## Task requirements
Find the word "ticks" in the listing. Copy out each line where it occurs.

== Segment start ==

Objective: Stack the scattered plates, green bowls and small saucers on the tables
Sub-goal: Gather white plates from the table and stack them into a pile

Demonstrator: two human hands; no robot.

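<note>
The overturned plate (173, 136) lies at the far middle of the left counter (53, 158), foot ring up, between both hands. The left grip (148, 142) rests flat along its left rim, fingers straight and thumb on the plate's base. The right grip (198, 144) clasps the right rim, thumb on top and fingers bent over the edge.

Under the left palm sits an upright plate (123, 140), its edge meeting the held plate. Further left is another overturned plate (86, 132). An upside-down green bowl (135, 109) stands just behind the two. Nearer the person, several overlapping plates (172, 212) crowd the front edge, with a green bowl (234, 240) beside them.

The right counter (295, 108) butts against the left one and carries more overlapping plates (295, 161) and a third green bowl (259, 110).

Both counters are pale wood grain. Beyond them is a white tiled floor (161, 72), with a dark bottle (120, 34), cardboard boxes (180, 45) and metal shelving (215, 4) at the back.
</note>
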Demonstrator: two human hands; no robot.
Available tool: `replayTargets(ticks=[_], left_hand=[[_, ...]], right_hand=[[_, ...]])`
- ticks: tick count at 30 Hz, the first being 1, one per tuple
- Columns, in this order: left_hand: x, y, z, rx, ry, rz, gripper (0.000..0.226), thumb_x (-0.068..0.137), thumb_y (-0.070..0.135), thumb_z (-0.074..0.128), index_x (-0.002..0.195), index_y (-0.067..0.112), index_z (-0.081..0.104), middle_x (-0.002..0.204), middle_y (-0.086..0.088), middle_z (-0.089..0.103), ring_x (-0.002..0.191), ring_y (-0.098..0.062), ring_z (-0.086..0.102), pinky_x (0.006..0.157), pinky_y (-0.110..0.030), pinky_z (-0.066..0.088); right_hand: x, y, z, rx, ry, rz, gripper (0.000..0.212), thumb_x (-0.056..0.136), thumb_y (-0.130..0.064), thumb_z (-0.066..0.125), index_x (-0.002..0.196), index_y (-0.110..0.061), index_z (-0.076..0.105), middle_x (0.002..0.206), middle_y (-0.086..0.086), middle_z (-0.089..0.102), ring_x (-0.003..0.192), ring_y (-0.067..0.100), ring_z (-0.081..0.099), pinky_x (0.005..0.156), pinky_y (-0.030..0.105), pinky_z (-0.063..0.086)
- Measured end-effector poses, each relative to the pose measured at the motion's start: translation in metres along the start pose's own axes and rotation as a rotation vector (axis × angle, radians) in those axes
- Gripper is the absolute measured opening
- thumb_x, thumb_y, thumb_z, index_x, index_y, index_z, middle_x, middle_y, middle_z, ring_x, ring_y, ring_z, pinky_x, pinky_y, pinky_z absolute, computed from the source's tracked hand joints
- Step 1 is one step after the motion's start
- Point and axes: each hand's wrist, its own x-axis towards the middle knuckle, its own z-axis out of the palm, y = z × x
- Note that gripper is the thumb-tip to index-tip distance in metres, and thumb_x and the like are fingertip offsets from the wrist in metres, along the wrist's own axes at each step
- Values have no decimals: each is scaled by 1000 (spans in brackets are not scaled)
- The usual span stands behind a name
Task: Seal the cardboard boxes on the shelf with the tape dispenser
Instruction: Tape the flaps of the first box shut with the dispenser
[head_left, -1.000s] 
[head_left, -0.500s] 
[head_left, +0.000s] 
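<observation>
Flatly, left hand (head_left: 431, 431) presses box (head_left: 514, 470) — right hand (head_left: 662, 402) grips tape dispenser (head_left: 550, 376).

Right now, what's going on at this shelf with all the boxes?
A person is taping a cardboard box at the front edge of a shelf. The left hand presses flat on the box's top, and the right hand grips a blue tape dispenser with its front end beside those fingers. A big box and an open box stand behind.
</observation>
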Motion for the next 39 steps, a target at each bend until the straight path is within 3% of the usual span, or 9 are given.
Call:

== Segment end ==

## Solution to this problem
Available tool: `replayTargets(ticks=[_], left_hand=[[_, ...]], right_hand=[[_, ...]])`
- ticks: tick count at 30 Hz, the first being 1, one per tuple

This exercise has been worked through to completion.